Le visage de Francis se couvrit d’une teinte de mélancolie :

— J’y étais venu, moi, deux ans avant de te rencontrer.

— Votre première campagne sans doute ?

— Presque.

Un instant, Gairon sembla hésiter, puis haussant les épaules avec insouciance :

— Après tout, je n’ai rien fait de mal. Vois-tu, Pierre, j’avais dix-huit ans. J’étais l’engagé d’un vieux chasseur de loutres que les Apaches, qui le connaissaient bien, appelaient le Renard Sanglant. Nous avions poussé jusqu’en Sonora et nous revenions, ayant vendu nos fourrures un bon prix. Nous fûmes éventés par un parti de maraudeurs rouges, qui nous donnèrent une chasse ardente. Nous les aurions dépistés comme à l’ordinaire, car le Renard Sanglant était aussi fécond en ruses que valeureux au combat. Par malheur, en longeant une rivière, mon compagnon fut piqué au pied par un insecte venimeux. Il eut beau ouvrir la plaie avec son couteau, faire couler le sang, le poison pénétra dans ses veines. Une enflure violacée, douloureuse, alourdissait sa marche. Alors, il me conduisit sur ce plateau.

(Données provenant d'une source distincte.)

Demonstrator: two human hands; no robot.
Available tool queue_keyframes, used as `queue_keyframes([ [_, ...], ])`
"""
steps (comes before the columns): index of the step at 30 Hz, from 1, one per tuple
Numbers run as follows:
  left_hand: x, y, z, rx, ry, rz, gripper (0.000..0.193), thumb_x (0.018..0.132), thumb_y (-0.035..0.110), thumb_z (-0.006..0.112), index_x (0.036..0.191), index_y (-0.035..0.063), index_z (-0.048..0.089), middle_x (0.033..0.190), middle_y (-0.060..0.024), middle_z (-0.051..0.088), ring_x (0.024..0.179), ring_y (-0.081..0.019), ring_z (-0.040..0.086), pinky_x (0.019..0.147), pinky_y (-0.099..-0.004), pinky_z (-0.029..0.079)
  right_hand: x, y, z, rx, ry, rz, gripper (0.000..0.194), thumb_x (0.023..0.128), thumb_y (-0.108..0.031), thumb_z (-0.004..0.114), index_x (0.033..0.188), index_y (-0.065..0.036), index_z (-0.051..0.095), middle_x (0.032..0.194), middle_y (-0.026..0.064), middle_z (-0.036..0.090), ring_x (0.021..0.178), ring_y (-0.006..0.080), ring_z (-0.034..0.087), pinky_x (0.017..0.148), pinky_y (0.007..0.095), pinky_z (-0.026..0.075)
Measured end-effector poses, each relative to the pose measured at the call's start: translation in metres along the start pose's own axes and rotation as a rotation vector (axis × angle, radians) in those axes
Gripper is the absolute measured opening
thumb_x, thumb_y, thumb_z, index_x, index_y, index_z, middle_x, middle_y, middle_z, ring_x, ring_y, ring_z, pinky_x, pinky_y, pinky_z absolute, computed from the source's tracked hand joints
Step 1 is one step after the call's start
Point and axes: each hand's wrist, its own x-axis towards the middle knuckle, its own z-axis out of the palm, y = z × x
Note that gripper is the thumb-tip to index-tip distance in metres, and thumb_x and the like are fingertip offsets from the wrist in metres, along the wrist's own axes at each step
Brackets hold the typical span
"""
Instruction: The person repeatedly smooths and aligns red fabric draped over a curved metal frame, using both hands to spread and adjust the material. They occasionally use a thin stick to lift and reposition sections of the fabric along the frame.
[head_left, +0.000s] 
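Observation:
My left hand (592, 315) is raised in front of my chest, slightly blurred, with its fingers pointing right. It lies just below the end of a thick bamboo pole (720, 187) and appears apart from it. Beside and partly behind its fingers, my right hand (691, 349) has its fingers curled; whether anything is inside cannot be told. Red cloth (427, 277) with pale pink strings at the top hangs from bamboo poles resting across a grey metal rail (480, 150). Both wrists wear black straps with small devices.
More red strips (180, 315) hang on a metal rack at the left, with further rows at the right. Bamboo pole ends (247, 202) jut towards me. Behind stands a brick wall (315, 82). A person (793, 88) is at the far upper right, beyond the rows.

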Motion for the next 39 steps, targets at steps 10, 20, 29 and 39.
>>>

« — Regarde, dit-il, ici on est assuré de se bien venger avant de mourir. Dans un jour, deux au plus, le poison m’aura tué. Mais mes bras seront atteints les derniers. Jusqu’au moment suprême je pourrai fusiller les vermines rouges. Qu’est-ce qu’un chasseur qui a bien vécu peut désirer de mieux ?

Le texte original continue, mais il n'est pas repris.